WORK ITEM
Once the data has been read, restate all of it exactly.

INFORMATION PROVIDED

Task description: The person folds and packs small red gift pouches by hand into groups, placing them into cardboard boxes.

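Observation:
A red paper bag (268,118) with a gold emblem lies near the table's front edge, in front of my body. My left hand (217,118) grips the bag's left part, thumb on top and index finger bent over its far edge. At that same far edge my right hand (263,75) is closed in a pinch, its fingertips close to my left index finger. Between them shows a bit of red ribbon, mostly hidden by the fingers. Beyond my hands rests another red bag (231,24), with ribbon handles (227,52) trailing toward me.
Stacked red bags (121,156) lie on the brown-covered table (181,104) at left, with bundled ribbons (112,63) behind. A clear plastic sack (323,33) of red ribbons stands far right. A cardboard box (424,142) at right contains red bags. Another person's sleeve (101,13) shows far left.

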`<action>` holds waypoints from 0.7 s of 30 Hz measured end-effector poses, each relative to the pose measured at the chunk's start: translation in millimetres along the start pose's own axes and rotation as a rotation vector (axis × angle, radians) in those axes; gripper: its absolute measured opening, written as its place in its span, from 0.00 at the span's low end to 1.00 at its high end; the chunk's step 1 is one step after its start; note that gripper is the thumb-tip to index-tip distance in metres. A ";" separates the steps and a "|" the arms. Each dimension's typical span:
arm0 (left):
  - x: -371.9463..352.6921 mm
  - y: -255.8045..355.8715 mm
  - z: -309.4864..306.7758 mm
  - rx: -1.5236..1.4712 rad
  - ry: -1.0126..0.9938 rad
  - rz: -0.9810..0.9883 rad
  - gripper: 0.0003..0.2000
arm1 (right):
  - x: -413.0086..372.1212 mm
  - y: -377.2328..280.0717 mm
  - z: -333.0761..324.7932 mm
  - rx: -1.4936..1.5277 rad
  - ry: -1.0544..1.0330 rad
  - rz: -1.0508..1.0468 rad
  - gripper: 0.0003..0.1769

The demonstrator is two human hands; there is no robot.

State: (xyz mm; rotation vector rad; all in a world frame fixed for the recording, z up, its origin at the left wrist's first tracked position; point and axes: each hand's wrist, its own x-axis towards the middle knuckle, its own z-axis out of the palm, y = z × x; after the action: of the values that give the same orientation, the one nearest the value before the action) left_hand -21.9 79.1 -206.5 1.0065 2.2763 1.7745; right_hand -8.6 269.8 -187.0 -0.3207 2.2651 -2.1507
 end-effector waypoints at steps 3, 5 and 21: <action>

ANSWER
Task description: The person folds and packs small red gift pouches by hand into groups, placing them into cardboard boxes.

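Observation:
A red paper bag (268,118) with a gold emblem lies near the table's front edge, in front of my body. My left hand (217,118) grips the bag's left part, thumb on top and index finger bent over its far edge. At that same far edge my right hand (263,75) is closed in a pinch, its fingertips close to my left index finger. Between them shows a bit of red ribbon, mostly hidden by the fingers. Beyond my hands rests another red bag (231,24), with ribbon handles (227,52) trailing toward me.
Stacked red bags (121,156) lie on the brown-covered table (181,104) at left, with bundled ribbons (112,63) behind. A clear plastic sack (323,33) of red ribbons stands far right. A cardboard box (424,142) at right contains red bags. Another person's sleeve (101,13) shows far left.
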
`<action>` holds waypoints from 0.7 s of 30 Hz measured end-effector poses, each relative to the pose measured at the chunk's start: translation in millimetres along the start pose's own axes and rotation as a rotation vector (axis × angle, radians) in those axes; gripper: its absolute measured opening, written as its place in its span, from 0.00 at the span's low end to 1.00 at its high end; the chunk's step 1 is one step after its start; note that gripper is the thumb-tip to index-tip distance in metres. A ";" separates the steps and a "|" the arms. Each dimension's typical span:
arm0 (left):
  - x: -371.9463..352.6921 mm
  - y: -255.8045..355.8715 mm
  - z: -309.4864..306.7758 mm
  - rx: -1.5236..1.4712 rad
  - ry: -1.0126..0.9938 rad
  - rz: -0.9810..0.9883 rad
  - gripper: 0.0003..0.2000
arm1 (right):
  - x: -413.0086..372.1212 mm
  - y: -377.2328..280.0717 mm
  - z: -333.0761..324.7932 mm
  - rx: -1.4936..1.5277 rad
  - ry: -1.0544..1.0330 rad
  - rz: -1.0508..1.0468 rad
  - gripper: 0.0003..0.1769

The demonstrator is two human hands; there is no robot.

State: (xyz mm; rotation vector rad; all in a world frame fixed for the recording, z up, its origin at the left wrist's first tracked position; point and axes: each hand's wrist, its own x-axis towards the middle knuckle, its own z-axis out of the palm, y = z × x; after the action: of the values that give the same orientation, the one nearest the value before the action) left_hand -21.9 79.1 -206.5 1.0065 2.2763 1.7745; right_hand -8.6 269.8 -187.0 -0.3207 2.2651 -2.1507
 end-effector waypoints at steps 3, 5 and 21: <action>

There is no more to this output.